### [Exercise]
Everything from the line containing "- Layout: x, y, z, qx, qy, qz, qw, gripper" through the line containing "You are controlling" should be repeated exactly, and nothing else from the data.

### Supplied data

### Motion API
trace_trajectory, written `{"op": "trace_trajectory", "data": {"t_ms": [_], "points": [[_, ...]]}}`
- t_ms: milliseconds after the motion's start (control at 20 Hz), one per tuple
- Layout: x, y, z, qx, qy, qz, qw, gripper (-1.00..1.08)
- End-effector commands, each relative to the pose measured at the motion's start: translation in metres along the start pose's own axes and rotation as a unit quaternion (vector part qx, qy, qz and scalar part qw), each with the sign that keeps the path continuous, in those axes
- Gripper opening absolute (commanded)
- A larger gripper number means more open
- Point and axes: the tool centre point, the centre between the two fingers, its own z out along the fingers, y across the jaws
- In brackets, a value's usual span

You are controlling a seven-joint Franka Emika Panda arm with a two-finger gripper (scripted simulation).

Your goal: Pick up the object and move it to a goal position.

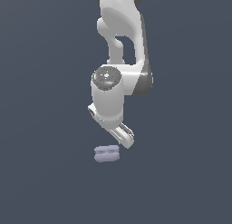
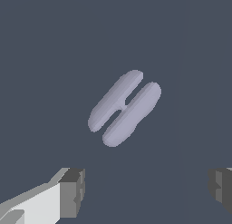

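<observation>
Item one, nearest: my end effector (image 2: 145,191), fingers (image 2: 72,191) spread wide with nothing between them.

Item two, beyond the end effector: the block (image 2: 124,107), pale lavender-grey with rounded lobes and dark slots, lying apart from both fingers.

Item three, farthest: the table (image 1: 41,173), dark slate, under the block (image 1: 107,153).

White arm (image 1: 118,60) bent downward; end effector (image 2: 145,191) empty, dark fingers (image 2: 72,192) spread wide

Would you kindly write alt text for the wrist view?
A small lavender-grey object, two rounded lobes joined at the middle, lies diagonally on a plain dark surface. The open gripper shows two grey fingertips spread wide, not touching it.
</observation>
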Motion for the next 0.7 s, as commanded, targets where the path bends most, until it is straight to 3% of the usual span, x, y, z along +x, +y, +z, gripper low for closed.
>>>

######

### [Task response]
- Layout: x, y, z, qx, qy, qz, qw, gripper (-1.00..1.08)
- End-effector commands, each relative to the pose measured at the motion's start: translation in metres along the start pose's own axes and rotation as a unit quaternion (vector part qx, qy, qz and scalar part qw), each with the sign that keeps the path continuous, in those axes
- Gripper opening absolute (commanded)
- A larger gripper number means more open
- Point and axes: the tool centre point, the centre between the two fingers, its own z out along the fingers, y across the jaws
- In brackets, a value's usual span

You are controlling a seven-joint Franka Emika Panda arm with a two-finger gripper (scripted simulation).

The exercise calls for nothing more than this answer.